Auch dem Zusammenhang von körperlichem Schmerz und der Psyche wird in der Therapie Rechnung getragen. Hier hat sich das so genannte biopsychosoziale Schmerzkonzept durchgesetzt, das Schmerz als Produkt komplexer Wechselwirkungen zwischen biologischen, psychischen und sozialen Faktoren versteht. In modernen Spezialambulanzen arbeiten daher neben Anästhesisten auch verschiedene Therapeuten, Orthopäden und Neurologen. Sie versuchen, sowohl den physischen Vorgang der chronischen Schmerzleitung zu unterbrechen, als auch die Schmerzverarbeitung des Betroffenen zu verändern, etwa mit autogenem Training oder auch durch Psychotherapie. Dabei muss ein Umstand besonders berücksichtigt werden:

“Schmerzen sind etwas absolut Subjektives, die kann kein anderer nachvollziehen.”

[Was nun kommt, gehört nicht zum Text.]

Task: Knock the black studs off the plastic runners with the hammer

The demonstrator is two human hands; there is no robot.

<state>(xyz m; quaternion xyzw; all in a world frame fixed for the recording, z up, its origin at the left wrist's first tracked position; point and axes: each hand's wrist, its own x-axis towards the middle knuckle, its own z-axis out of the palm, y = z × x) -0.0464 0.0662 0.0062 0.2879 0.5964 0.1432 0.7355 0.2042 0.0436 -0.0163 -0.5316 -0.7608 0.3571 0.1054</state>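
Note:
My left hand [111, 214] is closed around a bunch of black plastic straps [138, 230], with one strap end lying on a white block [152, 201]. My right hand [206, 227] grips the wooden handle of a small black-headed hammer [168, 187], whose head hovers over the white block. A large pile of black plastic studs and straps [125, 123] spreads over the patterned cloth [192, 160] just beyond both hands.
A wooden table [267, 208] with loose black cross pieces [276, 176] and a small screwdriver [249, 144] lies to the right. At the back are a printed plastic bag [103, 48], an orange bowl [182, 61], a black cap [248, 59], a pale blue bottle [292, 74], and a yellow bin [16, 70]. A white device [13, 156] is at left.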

Der Arzt Dietrich Jungck, einer der deutschen Vorreiter in Sachen Schmerztherapie, hat in einem Beitrag einmal die psychische Verfassung von Patienten mit chronischen Schmerzen analysiert. Demzufolge durchleben die Patienten verschiedene Phasen: Erst versuchen sie, die Schmerzen zu bagatellisieren, sie zu verleugnen. Geht das nicht mehr, werden sie wütend, hadern mit ihrem Schicksal, warten ungeduldig auf ein Ende der Pein. Irgendwann stellt sich Resignation ein, depressive Züge können auftreten. Der Schmerzpatient zieht sich zurück, oft wenden sich auch die Mitmenschen überfordert ab. Nur wenige Patienten schaffen es, diese Stufe zu überwinden, die Krankheit zu akzeptieren, sie aktiv in ihr Leben und ihre Zukunftspläne zu integrieren.

So wie Unfallopfer Uwe Ciecior:“Das hält man nur durch, wenn man jemanden hat, der an einen glaubt. Ich habe Kinder, Enkelkinder, eine Liebste. Ohne Familie, ohne soziale Kontakte wäre ich nicht mehr hier, das hätte ich mir nicht mehr angetan.”